Exercise brief
Give every line below again, exactly.

Input data
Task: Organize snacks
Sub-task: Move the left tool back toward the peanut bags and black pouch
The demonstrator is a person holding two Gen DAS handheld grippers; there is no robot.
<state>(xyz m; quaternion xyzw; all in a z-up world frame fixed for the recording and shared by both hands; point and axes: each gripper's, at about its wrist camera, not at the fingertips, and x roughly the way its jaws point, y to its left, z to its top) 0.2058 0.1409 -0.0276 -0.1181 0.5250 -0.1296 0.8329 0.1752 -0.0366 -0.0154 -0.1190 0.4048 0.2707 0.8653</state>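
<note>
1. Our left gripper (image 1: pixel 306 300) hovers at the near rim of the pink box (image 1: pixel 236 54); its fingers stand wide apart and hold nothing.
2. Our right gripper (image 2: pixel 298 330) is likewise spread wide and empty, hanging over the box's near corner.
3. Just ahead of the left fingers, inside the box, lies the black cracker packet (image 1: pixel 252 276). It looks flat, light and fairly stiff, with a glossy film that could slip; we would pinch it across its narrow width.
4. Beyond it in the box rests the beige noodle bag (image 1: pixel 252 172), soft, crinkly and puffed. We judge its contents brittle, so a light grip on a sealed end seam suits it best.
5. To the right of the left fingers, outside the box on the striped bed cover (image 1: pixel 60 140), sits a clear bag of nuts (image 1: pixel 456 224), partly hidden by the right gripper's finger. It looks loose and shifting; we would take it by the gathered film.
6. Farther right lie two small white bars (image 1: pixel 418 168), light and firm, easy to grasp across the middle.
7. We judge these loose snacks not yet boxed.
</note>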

Answer to the problem
Task: Organize snacks
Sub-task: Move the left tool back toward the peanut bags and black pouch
The demonstrator is a person holding two Gen DAS handheld grippers; there is no robot.
<state>(xyz m; quaternion xyzw; all in a z-up world frame fixed for the recording and shared by both hands; point and axes: each gripper's, at about its wrist camera, not at the fingertips, and x roughly the way its jaws point, y to its left, z to its top) 0.2058 0.1409 -0.0276 -0.1181 0.5250 -0.1296 0.8329 0.1752 -0.0366 -0.0154 -0.1190 0.4048 0.2707 0.8653</state>
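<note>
1. Our left gripper (image 1: pixel 306 300) hovers at the near rim of the pink box (image 1: pixel 236 54); its fingers stand wide apart and hold nothing.
2. Our right gripper (image 2: pixel 298 330) is likewise spread wide and empty, hanging over the box's near corner.
3. Just ahead of the left fingers, inside the box, lies the black cracker packet (image 1: pixel 252 276). It looks flat, light and fairly stiff, with a glossy film that could slip; we would pinch it across its narrow width.
4. Beyond it in the box rests the beige noodle bag (image 1: pixel 252 172), soft, crinkly and puffed. We judge its contents brittle, so a light grip on a sealed end seam suits it best.
5. To the right of the left fingers, outside the box on the striped bed cover (image 1: pixel 60 140), sits a clear bag of nuts (image 1: pixel 456 224), partly hidden by the right gripper's finger. It looks loose and shifting; we would take it by the gathered film.
6. Farther right lie two small white bars (image 1: pixel 418 168), light and firm, easy to grasp across the middle.
7. We judge these loose snacks not yet boxed.
</note>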

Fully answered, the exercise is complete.